= Beginning of Section =
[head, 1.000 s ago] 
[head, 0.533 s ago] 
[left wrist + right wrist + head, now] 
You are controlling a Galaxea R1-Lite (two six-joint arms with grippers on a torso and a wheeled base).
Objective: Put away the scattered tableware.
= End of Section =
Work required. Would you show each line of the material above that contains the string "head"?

Answer for this exercise.
[head, 1.000 s ago] 
[head, 0.533 s ago] 
[left wrist + right wrist + head, now] 

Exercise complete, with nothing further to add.